Legility 06 / 25 / 20

In a landmark decision last week, Bostock v. Clayton County, the Supreme Court ruled 6-3 that federal civil rights law bars employers from discriminating based on sexual orientation or gender identity.

Although neither sexual orientation nor gender identity are cited in the Civil Rights Act of 1964, the majority argued that discriminating based on either necessarily involves discriminating based on sex, which is prohibited by the landmark law.

"It is impossible to discriminate against a person for being homosexual or transgender without discriminating against that individual based on sex," wrote Justice Neil Gorsuch in the majority opinion.

What does the Bostock decision mean for employers?

For the first time ever, employers with 15 or more employees in the U.S. can be hit with a federal lawsuit for discriminating against LGBTQ workers.  Estimates have resulted from various polls showing between 4.5% and 6% of the population identify as LGBTQ (keep in mind this number is low because it doesn’t include individuals in the work force who have yet to come out). 

Therefore, another level of accountability has been placed on the employer to protect this minority group.  The same steps must now be taken to prevent discrimination against LGBTQ individuals as they previously have for all other persons covered under these various protected class statuses. 


It is reasonable to expect an uptick in litigation with potentially millions of of additional workers now covered by federal discrimination law.

What should legal and compliance teams be doing to ensure compliant hiring practices? 

Engaging expert employment attorneys to consult with is recommended, i.e. hire L&E outside counsel.  Provide those experts existing documentation around company policies and let them advise on how to edit/add/change, etc.  A smart choice in hiring outside counsel would be to select a firm with experience in one of the states that already had LGBTQ employment non-discrimination laws -California, New York, etc. 

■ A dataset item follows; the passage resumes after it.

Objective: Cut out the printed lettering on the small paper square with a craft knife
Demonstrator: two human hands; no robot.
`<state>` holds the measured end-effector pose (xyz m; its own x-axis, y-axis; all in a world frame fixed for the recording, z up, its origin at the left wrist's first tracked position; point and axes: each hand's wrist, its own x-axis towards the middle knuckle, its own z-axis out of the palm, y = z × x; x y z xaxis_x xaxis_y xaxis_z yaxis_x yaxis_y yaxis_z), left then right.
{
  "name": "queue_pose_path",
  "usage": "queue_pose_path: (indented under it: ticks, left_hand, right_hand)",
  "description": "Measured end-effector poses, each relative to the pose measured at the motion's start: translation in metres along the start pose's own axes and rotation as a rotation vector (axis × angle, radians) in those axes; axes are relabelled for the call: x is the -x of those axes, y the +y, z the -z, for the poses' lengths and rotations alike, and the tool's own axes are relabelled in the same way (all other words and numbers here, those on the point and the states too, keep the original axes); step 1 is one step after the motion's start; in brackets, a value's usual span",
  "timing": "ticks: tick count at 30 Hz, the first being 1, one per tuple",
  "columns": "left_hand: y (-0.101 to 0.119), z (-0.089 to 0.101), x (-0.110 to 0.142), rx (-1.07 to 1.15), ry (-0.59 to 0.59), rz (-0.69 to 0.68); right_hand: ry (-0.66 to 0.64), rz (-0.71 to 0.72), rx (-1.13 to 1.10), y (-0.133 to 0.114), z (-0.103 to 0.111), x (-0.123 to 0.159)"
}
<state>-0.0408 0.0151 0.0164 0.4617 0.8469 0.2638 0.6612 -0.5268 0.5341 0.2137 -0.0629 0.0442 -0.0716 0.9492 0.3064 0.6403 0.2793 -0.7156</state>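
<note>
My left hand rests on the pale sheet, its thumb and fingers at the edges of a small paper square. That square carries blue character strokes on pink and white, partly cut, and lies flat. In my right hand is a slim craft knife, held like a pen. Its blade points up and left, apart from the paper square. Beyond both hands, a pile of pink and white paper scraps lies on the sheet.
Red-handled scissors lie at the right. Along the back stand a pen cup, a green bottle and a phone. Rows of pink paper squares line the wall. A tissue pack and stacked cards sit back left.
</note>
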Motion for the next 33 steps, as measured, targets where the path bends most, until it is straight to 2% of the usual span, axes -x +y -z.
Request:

 In addition to engaging outside counsel, partner with LGBTQ affinity organizations -Lambda Legal, HRC, ACLU are all examples.  While expert legal counsel can address official company policy, these affinity groups can consult and train on employee to employee interaction and best practices.   

How will the Bostock decision affect employment litigation

Consider that until this ruling 27 states had little to no employment protections in place for LGBTQ individuals.  Certain federal circuits could see sudden spikes in claims, resulting in stress on the courts in each state within that circuit.  That would, of course, depend on how many of those states are part of the 27.  Tracking these statistics moving forward, among others, will be interesting.

How should legal and compliance teams react? 

I think a good start would be to create a position or assign existing positions to take point on building a detailed plan (e.g. a Diversity Officer and/or Committee).  Get organized and make a solid strategy around communication.  By circulating messaging around this quickly, employers can start to build credibility as a supporter of this ruling with intentions of fully complying. 

One might also speculate on potential changes in office postings and employee rights awareness.  The EEOC currently requires employers to post notices describing these Federal laws.  However, this ruling does not establish a new law it simply expands the reach of the current law.  Would this require existing, posted notices to be edited so they outline the change in scope, or will the current wording suffice?   

As is the case with other protected classes, it’s important to make clear to those in positions of power that simply stating that they do not take sexual orientation or gender identity into account in employment decisions may not be enough to protect them from a discrimination claim.

Could past LGBTQ discrimination lead to future litigation? 

This question is a bit complicated because we are specifically addressing previous acts of discrimination.  Case law re: retroactive effect has gone different ways in different situations.  For example, rulings on retroactivity in cases where a law was deemed unconstitutional are very different from this ruling where, again, we are extending the reach of a current law. 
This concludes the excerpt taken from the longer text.